In a recent article "The Dynamics of Second Language Emergence: Cycles of Language Use, Language Change, and Language Acquisition" (Modern Language Journal, 2008), Nick Ellis explains "an emergentist account of second language acquisition," i.e., why language learners who are taught without explicit attention to form tend to hit a ceiling in their proficiency below what is required for academic success in the second language.

The emergentist argument addresses spoken language, and ways in which some of the most frequently used sounds tend to be reduced, making them difficult or impossible for learners to perceive in the streams of speech they are exposed to. Many of these sounds are what Ellis refers to as "grammatical functors," and because these are typically missing from the comprehensible input in the ideal communicative settings that Krashen, Terrell, Brown, Candlin, VanPatten, and others have promoted over the years (Ellis does not take on these authors directly), "maximum contact languages learned naturalistically can thus simplify and lose grammatical intricacies."
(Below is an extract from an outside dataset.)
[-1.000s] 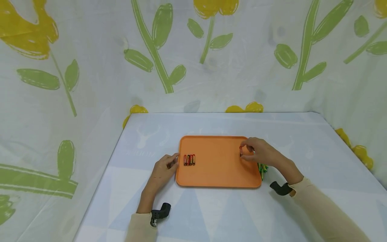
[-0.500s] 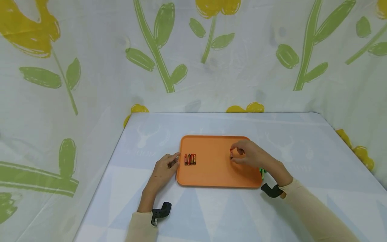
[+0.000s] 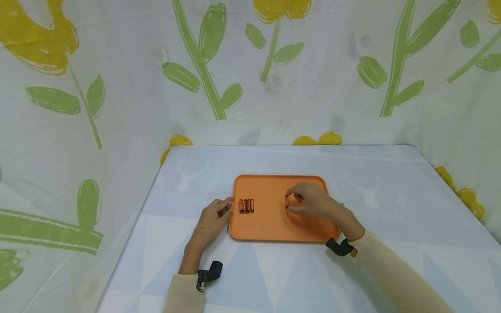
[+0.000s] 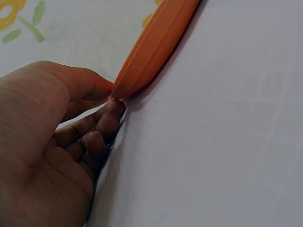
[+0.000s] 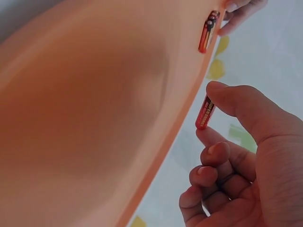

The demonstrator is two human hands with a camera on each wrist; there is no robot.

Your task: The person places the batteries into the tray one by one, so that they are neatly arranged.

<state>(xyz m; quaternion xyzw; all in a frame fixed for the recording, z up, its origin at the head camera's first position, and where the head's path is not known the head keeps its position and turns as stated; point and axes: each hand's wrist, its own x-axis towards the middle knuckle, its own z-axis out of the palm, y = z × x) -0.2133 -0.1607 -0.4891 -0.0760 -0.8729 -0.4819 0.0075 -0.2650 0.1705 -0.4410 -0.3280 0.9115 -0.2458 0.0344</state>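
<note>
An orange tray (image 3: 266,228) lies on the table. Near its left end several red-and-black batteries (image 3: 246,206) sit side by side in a row. My left hand (image 3: 210,221) is at the tray's left edge; in the left wrist view its thumb and curled fingers (image 4: 97,142) hold the rim. Over the tray, right of the row, my right hand (image 3: 313,202) pinches one battery (image 5: 206,111) by its ends between thumb and forefinger. The other right fingers (image 5: 208,175) are curled and touch nothing visible.
Beyond the tray's right edge, a bit of something green (image 3: 341,230) shows, mostly hidden behind my right arm. The table (image 3: 188,174) has a pale patterned cover, and a flower-printed curtain (image 3: 297,100) hangs behind it. Each wrist wears a black mount (image 3: 210,271).
My right hand has moved left over the tray with the battery, from its right edge toward the row. The left hand stays at the tray's edge, and the row has not moved.
</note>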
To fill in these language learning gaps, Ellis proposes the use of "dialectic forces, socially recruited, involving the dynamics of learner consciousness, form-focused attention, and explicit learning."

Sylvia Ashton-Warner's concept of "organic reading," from the book "Teacher" (1963) develops texts for learning from the students' own pictures, ideas, and immediate interests. Similarly, Freire built his literacy instruction for construction workers by starting with the words for the tools and objects they were most familiar with.

In 1983, Dixon and Nessel described how Ashton-Warner's organic reading could be adapted to teach ESL learners, in their book "Language Experience Approach to Reading (and Writing)" (Alemany Press).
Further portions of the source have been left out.